Autarquias firmam memorando de entendimento e definem limites de atuação e cooperação na avaliação de fusões e aquisições

Por Gabriela Freire Valente - redação@lexisnexis.com.br

Um memorando de entendimento firmado entre o Banco Central (BC) e o Conselho Administrativo de Defesa Econômica (Cade) determinou que as duas autarquias serão responsáveis por autorizar a realização de fusões e aquisições no sistema financeiro nacional. O documento, assinado nesta quarta-feira (28), determina o intercâmbio de informações entre as instituições e define que o BC deverá informar ao Cade sobre a existência de riscos à estabilidade do sistema financeiro. A avaliação de questões concorrenciais competirá ao Cade.

O acordo entre as autarquias visa solucionar uma disputa acerca das prerrogativas para a avaliação de fusões e aquisições no setor que se arrastava por anos. O documento é fruto das discussões de um grupo de trabalho formado no ano passado por equipes de ambas as instituições.

No texto, fica definido que o aval dos dois órgãos será necessário para os atos de concentração entre instituições financeiras. Apesar da cooperação, o trabalho de análise de cada entidade deverá ser conduzido conforme seus processos próprios e observando a regulamentação aplicável.

O BC deve fornecer ao Cade informações para que a autoridade antitruste avalie condições concorrenciais e amplie a consistência técnica de suas decisões. A autoridade do sistema financeiro tem a prerrogativa de aprovar unilateralmente operações no setor e deverá ser consultada pelo Cade previamente em ocasiões em que a autarquia considere cabível a imposição de penalidades por infração à ordem econômica.

Antes de impor penalidades por infração à ordem econômica, o Cade terá de consultar o BC sobre o mercado e entidades envolvidas.

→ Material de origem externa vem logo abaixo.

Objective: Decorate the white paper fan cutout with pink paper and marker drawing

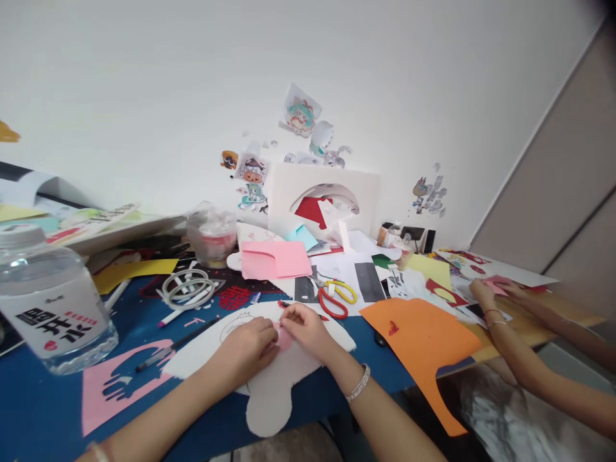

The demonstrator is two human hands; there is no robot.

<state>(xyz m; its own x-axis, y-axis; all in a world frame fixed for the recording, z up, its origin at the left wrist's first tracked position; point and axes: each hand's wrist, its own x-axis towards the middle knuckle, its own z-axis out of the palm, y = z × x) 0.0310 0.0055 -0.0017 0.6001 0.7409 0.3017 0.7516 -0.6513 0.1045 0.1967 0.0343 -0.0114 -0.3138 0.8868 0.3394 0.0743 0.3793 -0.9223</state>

As autarquias se comprometeram a rever suas regulamentações e, quando necessário, trabalhar em conjunto em um projeto de lei complementar que estabeleça parâmetros claros para a definição de atuação de cada órgão, de acordo com as diretrizes do memorando.

O objetivo da ação é trazer mais segurança jurídica e previsibilidade para a defesa da concorrência no sistema financeiro e alinhar ações de estímulo à concorrência.